Un pâté de maisons et demi se trouvait la Maison Blanche, maintenant enfermée dans une clôture à mailles noires. Au-dessus de la tête se dressait le clocher de l'église Saint-Jean, où Trump est apparu lundi après que le procureur général Bill Barr a ordonné aux soldats d'utiliser des gaz lacrymogènes et des balles en caoutchouc pour mettre en déroute une foule paisible de Lafayette Square.

«Je fais juste mon travail», a déclaré l'un des rares soldats à avoir pris la parole. "Vous n’avez pas à faire votre travail, mec", a répondu un homme noir avec des dreads. «Vous pouvez déposer cette arme et nous conduire dans une marche pacifique en ce moment même où il (Trump) habite.»

Certains soldats semblaient hostiles, d'autres confus. La plupart du temps, ils étaient fermes mais incertains, comme ils auraient dû l'être. La discipline militaire était sous pression, et pas seulement de la foule. L'idée que les actions du président ont violé la Constitution vient de bouillir au sein même des forces armées.

Plus tôt dans la journée, l'ancien secrétaire à la Défense, James Mattis, a dénoncé le déploiement par Trump de l'armée contre les manifestants. L'actuel secrétaire à la Défense, Mark Esper, a rompu avec le président et a déclaré qu'il n'était pas nécessaire d'appeler l'armée américaine.

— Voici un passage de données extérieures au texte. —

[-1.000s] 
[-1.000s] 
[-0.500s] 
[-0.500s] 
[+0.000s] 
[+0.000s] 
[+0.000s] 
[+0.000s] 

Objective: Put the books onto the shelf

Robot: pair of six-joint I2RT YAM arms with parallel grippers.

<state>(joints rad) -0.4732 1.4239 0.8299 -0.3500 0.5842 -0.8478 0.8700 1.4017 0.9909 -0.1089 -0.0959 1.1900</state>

Avant la tombée de la nuit, l'ancien général de l'armée quatre étoiles John Allen a publié un article disant «Lundi a été horrible pour les États-Unis et sa démocratie».

Je doute que les soldats du 16e Street savait ou se souciait de ce que pensaient les anciens généraux, mais d'autres commandants se précipitaient pour assurer à leurs troupes que leur mission était de défendre la liberté de parole et de réunion, pas de l'écraser. De telles alarmes ont dû s'infiltrer dans les rangs. Ou du moins j'espérais.

Qu'est-ce qu'un soldat est censé faire lorsque d'autres soldats disent que le commandant en chef n'est pas digne de ses responsabilités de commandement? Obéissez aux ordres, bien sûr. Dans leur esprit, ces hommes sentaient qu'ils n'avaient d'autre choix que de défendre leur position, mais cette terre tremblait de changements tectoniques aussi profonds que n'importe quoi en Amérique depuis 1968. Un soulèvement national contre le racisme systémique était venu face à face avec le statu quo protégé par de jeunes hommes blancs avec des fusils automatiques. Le meurtre de George Floyd les avait mis face à face mais pas plus près de la compréhension. Les ordres étaient des ordres, l'éthique de nombreux massacres.

"Regardez par ici", cria une femme noire au garçon au visage de lune. "Regarde moi. Nous sommes brutalisés depuis quatre cents ans! Quatre cents ans! Ressentez-vous encore notre douleur? Pas de réponse.

Cela a donc duré quelques heures. "Levez la main! / Ne tirez pas", a scandé la foule avec les doigts en l'air. Un gars déguisé en Batman s'est présenté et a prononcé un discours. Quelqu'un a projeté le slogan «Démilitariser la police» sur le côté du Hay Adams Luxury Hotel. Lorsque le couvre-feu de 23 heures est passé, j'ai supposé que les soldats allaient bientôt charger et nettoyer la rue. Ils ne bougèrent pas. Alors que la nuit avançait, la foule a commencé à fondre. Quelqu'un en position d'autorité avait finalement fait preuve de retenue. Je suis venu m'attendre au pire et j'étais content de me tromper. Mais quand j'ai regardé cette large zone d'incompréhension d'un pied, j'ai vu un abîme.